→ **Work to complete**:
The reply must contain exactly the lines below from the one with "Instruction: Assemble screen" down to the one with "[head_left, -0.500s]", both included, and nothing more; please omit the pictures.

----------------------------------------

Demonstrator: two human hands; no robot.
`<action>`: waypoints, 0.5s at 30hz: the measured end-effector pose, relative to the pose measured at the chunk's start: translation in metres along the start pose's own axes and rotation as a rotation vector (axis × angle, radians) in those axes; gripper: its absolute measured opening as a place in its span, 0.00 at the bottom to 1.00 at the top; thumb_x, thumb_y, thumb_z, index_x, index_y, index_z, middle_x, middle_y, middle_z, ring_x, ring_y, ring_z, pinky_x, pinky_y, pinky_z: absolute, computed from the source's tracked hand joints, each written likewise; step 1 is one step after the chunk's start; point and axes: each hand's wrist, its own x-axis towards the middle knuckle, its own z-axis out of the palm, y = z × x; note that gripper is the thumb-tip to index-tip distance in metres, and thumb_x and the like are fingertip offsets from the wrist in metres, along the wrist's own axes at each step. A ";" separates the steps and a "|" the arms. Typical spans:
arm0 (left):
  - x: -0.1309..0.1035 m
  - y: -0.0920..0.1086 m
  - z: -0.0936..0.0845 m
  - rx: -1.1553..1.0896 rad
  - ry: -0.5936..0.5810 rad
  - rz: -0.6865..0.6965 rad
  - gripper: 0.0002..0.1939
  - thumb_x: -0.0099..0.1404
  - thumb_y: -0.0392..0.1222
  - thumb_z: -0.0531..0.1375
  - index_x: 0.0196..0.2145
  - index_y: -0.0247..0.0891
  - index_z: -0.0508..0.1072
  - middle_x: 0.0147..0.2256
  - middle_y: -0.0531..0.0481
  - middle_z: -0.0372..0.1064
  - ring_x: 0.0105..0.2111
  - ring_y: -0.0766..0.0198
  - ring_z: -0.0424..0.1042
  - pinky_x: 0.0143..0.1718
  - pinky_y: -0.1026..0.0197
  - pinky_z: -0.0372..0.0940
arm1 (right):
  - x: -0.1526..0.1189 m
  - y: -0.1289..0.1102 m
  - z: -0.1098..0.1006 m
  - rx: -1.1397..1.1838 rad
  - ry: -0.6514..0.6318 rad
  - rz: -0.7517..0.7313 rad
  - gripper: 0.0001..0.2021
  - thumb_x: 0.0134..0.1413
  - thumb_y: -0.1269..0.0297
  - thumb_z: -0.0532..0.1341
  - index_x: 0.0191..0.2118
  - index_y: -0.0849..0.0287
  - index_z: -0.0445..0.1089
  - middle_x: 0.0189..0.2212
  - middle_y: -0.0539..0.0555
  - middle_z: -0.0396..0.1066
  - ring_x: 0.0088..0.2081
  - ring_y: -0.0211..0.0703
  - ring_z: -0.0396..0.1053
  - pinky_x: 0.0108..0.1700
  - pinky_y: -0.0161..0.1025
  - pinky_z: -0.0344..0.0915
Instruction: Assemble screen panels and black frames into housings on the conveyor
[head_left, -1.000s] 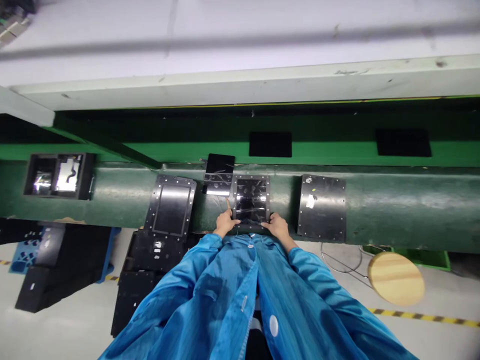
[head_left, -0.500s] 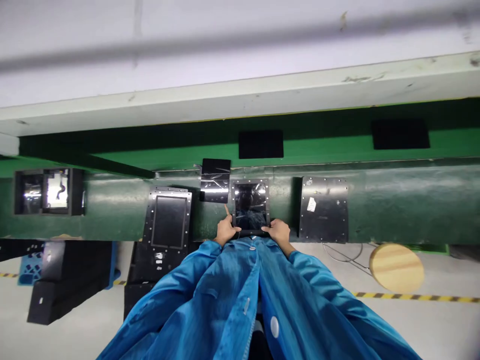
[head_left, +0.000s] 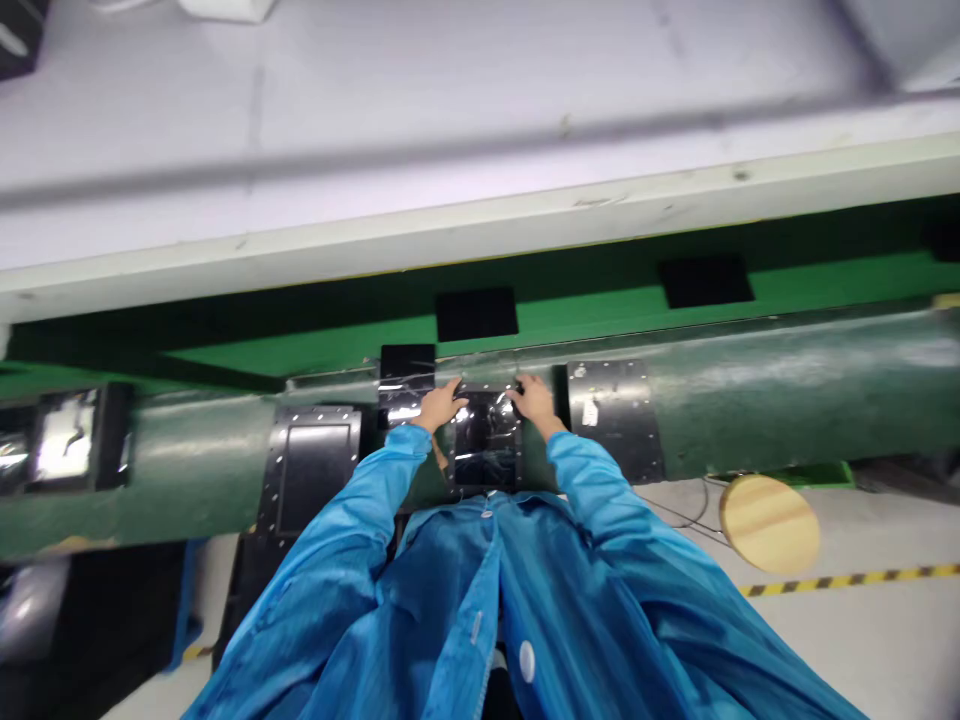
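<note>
A black frame with a glossy dark panel inside (head_left: 486,445) lies on the green bench just in front of my body. At its far left corner is my left hand (head_left: 441,405), thumb and fingers apart on the edge. My right hand (head_left: 534,399) touches the far right corner, its fingers also spread. Neither hand is wrapped round anything. Left of the frame, partly behind my left hand, lies a shiny black sheet (head_left: 405,375). A black plate with a white label (head_left: 616,415) lies to the right, and another black framed plate (head_left: 315,465) to the left.
Black trays with a bright panel (head_left: 66,435) are at the far left of the bench (head_left: 202,450). Two dark rectangles (head_left: 477,314) show on the green strip behind. A white ledge (head_left: 420,240) crosses above. A round wooden stool (head_left: 770,523) stands on the floor at right.
Both my hands have moved from the frame's near corners to its far corners. The camera view has shifted and tilted slightly.
</note>
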 end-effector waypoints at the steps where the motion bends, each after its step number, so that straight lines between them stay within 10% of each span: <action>1: 0.011 0.001 -0.003 0.020 -0.008 0.000 0.32 0.75 0.54 0.64 0.71 0.44 0.67 0.56 0.40 0.80 0.56 0.47 0.79 0.56 0.55 0.68 | 0.006 -0.002 -0.003 0.008 -0.029 -0.011 0.23 0.67 0.55 0.69 0.63 0.56 0.72 0.58 0.62 0.74 0.54 0.51 0.76 0.58 0.43 0.68; 9: 0.020 -0.038 0.013 -0.123 -0.008 -0.123 0.15 0.64 0.50 0.73 0.48 0.48 0.81 0.33 0.54 0.81 0.44 0.57 0.82 0.46 0.62 0.67 | -0.003 0.002 0.019 0.113 -0.158 -0.120 0.21 0.71 0.51 0.66 0.60 0.57 0.69 0.50 0.61 0.80 0.53 0.53 0.77 0.56 0.42 0.66; 15: 0.020 0.004 0.001 -0.135 0.052 -0.173 0.18 0.63 0.49 0.75 0.50 0.48 0.83 0.47 0.49 0.83 0.55 0.52 0.77 0.54 0.60 0.66 | 0.005 0.003 0.005 0.043 -0.144 -0.116 0.20 0.75 0.52 0.61 0.62 0.58 0.68 0.52 0.64 0.81 0.54 0.55 0.78 0.56 0.42 0.66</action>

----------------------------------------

→ **Response to this exercise**:
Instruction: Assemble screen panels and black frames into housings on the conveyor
[head_left, -1.000s] 
[head_left, -0.500s] 

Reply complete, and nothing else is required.